Filebeat stopped sending logs in realtime

I briefly mentioned this problem to Carlos Pérez at the OSSummit this week and he suggested to post my problem here.

Since a couple of weeks we have a problem on a particular host (a VM) that

  1. Only parts of the logs are seen in Kibana
  2. The log entries which make it through are all sent in the same time, having all the same timestamp (looks like accumulated logs)

The log source is a Nginx log from a well-visited site. There are multiple log entries per second, yet in the graph you see the gaps.

This happens on the last 5.6(.12 if I remember correctly) as well as on the newest 6.x version. I also went back to 5.6.9 to see if there was a regression. Always with the same result.

Logstash (where the logs are sent to) and Elasticsearch are working fine, as you can see the other log entries are correctly entered and graphed (see dashboard screenshot above).

I enabled the debug logs in Filebeat and could only see that the logs were sent accumulated at (seemlingly) random times. Which would explain the gaps but not the missing log entries.
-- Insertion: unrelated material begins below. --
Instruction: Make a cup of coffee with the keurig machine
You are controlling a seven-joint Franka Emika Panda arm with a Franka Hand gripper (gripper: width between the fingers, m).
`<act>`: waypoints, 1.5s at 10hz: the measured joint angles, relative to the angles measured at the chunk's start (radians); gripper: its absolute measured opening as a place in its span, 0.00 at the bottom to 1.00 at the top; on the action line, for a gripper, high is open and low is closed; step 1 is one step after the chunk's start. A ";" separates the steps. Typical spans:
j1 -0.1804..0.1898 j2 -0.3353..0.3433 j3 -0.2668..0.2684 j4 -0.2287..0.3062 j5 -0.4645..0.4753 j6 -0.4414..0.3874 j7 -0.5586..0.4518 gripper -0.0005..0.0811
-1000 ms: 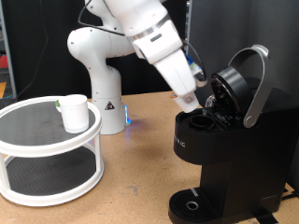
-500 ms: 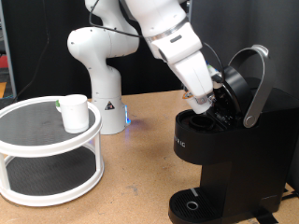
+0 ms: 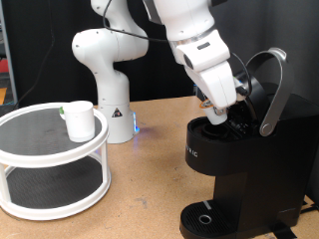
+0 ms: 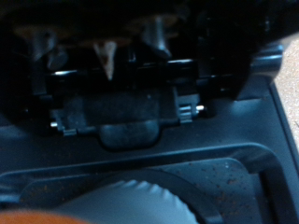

On another host which also sends nginx logs using Filebeat the data is coming in almost realtime as wanted.

The following graph shows how much data is missing now:

The graph shows the number of log entries (aggregated to 1 day) in the past 60 days. As you can see there is a clear drop of the number since September 11. And no, the reason is not less visitors. We still have the same kind of website visitors.

Can anyone help explain what could be the reason? Different settings to try and debug this issue?

This look like a weird behavior, let's try to get a few information first:

  • What version of Logstash you are running?
  • What version of the beats input is available in LS, you can get that by running: bin/logstash-plugin list --verbose beats
  • Do you see any errors in the logs on beats or even in Logstash around these time, more precisely connection error or timeouts?
  • You said some Filebeat instance are fine and some are not?
  • Could you share the Filebeat configuration?

I enabled the debug logs in Filebeat and could only see that the logs were sent accumulated at (seemlingly) random times. Which would explain the gaps but not the missing log entries.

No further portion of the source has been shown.